**TASK OBJECTIVE**
Once the line with "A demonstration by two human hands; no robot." is found in the entries below, repeat it and each following line exactly, up to and including the line with "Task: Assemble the". Add no other lines.

**SUPPLIED RECORDS**
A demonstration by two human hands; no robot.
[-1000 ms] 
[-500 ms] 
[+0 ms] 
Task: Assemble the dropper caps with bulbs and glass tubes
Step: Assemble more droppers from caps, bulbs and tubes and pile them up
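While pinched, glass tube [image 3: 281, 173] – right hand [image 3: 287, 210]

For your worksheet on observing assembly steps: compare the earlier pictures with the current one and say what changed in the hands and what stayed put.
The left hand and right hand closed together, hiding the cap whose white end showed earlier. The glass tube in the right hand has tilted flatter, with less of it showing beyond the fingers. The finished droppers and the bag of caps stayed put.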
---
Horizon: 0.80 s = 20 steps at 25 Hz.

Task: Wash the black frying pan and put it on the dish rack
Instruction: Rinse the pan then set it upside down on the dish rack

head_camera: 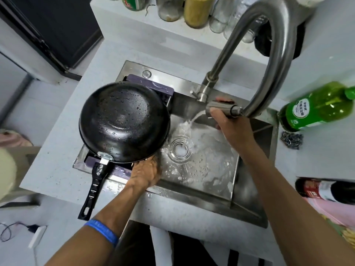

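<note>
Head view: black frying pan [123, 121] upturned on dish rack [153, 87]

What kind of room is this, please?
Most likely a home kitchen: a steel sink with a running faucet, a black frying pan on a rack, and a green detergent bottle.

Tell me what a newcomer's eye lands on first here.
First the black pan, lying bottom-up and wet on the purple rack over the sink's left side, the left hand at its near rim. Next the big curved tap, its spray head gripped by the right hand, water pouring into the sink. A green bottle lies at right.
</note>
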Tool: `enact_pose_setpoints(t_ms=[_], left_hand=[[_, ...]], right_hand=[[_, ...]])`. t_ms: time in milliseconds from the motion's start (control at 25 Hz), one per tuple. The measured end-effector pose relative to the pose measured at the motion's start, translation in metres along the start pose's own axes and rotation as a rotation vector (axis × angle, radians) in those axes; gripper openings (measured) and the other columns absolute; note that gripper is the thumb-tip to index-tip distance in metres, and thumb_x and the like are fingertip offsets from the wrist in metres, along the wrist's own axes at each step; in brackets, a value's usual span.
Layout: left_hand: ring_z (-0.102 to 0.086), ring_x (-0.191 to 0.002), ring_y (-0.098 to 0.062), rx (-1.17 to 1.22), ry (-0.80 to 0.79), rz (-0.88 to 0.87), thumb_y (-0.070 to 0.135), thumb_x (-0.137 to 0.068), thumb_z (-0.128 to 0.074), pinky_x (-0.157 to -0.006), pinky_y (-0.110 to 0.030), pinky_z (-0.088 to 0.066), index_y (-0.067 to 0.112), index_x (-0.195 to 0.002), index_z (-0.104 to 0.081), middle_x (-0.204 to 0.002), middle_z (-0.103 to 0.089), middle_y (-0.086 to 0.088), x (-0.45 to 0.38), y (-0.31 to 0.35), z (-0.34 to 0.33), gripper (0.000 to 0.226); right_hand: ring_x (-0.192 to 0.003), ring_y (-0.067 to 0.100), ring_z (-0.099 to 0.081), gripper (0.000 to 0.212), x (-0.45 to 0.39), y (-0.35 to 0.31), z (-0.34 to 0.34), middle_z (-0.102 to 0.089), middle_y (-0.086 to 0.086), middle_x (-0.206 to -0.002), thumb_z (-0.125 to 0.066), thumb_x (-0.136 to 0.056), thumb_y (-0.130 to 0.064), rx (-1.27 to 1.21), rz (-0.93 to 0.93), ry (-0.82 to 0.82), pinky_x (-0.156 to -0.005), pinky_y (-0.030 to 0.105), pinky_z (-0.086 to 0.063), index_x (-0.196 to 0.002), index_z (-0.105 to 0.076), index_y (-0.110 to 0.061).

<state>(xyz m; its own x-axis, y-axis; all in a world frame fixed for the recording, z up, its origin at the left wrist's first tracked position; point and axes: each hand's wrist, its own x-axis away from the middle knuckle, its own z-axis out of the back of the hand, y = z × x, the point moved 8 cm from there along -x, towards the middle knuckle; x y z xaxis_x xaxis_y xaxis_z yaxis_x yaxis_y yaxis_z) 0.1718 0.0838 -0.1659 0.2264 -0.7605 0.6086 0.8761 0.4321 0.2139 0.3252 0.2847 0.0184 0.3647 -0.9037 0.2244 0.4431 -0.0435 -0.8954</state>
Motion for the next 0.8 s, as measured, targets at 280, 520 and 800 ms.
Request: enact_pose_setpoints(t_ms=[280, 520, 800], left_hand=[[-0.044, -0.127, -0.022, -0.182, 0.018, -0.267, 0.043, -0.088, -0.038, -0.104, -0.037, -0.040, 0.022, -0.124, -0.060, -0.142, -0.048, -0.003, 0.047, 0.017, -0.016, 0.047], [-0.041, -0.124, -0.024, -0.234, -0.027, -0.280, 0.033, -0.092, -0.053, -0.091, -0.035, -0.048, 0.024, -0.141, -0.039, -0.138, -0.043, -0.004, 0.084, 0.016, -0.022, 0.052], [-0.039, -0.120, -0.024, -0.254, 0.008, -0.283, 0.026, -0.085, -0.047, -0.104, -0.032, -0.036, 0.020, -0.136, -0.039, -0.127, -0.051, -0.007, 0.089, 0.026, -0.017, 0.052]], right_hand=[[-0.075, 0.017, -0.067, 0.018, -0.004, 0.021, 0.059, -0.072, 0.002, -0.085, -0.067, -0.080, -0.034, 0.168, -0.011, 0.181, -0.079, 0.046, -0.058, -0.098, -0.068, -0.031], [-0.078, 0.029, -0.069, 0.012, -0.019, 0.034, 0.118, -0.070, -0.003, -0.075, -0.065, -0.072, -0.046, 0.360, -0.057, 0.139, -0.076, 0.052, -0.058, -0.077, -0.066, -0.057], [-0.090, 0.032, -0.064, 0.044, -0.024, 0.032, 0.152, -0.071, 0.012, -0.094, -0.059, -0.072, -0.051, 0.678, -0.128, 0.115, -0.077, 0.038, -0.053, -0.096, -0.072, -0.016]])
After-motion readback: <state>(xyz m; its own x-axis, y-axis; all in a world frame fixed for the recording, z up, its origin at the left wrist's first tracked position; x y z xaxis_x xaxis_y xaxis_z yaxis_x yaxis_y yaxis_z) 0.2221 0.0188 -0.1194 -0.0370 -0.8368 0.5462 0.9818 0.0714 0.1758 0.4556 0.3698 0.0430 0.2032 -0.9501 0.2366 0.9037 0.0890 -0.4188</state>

**RESULT OF THE EXERCISE**
A demonstration by two human hands; no robot.
[-1000 ms] 
[-500 ms] 
[+0 ms] 
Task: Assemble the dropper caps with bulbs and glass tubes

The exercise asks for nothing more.